Consider the listing below. Extract exactly the lines from the line containing "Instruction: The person" to the line containing "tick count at", both included.

## The data
=-=-=

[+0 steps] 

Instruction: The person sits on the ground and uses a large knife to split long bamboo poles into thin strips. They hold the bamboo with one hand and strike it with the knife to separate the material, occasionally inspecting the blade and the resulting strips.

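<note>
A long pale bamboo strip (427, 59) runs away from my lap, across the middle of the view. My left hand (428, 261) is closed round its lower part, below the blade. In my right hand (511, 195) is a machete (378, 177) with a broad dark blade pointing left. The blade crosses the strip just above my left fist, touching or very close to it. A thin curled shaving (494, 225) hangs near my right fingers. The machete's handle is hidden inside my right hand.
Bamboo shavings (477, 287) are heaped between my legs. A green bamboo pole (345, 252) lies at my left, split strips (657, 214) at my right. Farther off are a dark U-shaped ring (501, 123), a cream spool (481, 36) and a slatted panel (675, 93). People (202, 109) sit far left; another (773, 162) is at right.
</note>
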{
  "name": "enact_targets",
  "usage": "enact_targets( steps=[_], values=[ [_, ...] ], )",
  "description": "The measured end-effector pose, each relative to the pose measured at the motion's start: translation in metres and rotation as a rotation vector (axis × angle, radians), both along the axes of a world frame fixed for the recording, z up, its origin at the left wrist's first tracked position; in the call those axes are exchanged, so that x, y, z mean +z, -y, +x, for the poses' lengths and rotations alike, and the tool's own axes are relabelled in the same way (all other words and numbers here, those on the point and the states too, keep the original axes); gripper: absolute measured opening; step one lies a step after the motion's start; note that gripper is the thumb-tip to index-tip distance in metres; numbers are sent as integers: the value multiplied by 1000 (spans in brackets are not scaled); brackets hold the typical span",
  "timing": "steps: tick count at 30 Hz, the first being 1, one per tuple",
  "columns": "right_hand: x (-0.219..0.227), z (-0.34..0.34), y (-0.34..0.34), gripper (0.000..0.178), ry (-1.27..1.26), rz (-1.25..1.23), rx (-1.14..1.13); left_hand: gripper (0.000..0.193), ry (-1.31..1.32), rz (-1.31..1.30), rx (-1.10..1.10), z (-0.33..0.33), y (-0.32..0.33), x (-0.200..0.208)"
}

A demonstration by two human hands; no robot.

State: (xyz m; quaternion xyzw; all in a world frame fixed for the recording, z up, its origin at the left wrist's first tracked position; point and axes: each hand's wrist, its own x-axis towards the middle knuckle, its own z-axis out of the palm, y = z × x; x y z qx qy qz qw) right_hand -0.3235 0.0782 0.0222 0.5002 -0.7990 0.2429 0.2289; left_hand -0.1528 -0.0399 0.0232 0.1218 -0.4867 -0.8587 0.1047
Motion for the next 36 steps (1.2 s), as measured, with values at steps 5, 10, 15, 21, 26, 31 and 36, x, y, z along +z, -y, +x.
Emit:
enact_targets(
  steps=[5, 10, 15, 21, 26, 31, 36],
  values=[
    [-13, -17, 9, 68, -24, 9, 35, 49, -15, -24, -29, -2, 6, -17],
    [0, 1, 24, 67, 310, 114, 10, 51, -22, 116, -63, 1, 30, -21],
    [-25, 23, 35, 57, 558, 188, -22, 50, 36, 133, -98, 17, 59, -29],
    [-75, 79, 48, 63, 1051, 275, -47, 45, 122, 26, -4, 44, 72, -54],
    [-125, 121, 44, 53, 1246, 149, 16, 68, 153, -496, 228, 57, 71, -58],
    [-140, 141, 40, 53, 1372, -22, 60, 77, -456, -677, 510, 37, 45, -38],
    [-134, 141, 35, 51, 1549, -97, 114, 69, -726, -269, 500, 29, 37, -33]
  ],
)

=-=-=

## Completed exercise
Instruction: The person sits on the ground and uses a large knife to split long bamboo poles into thin strips. They hold the bamboo with one hand and strike it with the knife to separate the material, occasionally inspecting the blade and the resulting strips.

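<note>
A long pale bamboo strip (427, 59) runs away from my lap, across the middle of the view. My left hand (428, 261) is closed round its lower part, below the blade. In my right hand (511, 195) is a machete (378, 177) with a broad dark blade pointing left. The blade crosses the strip just above my left fist, touching or very close to it. A thin curled shaving (494, 225) hangs near my right fingers. The machete's handle is hidden inside my right hand.
Bamboo shavings (477, 287) are heaped between my legs. A green bamboo pole (345, 252) lies at my left, split strips (657, 214) at my right. Farther off are a dark U-shaped ring (501, 123), a cream spool (481, 36) and a slatted panel (675, 93). People (202, 109) sit far left; another (773, 162) is at right.
</note>
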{
  "name": "enact_targets",
  "usage": "enact_targets( steps=[_], values=[ [_, ...] ], )",
  "description": "The measured end-effector pose, each relative to the pose measured at the motion's start: translation in metres and rotation as a rotation vector (axis × angle, radians), both along the axes of a world frame fixed for the recording, z up, its origin at the left wrist's first tracked position; in the call those axes are exchanged, so that x, y, z mean +z, -y, +x, for the poses' lengths and rotations alike, and the tool's own axes are relabelled in the same way (all other words and numbers here, those on the point and the states too, keep the original axes); gripper: absolute measured opening; step one lies a step after the motion's start; note that gripper is the thumb-tip to index-tip distance in metres; numbers are sent as integers: the value multiplied by 1000 (spans in brackets are not scaled); brackets hold the typical span",
  "timing": "steps: tick count at 30 Hz, the first being 1, one per tuple",

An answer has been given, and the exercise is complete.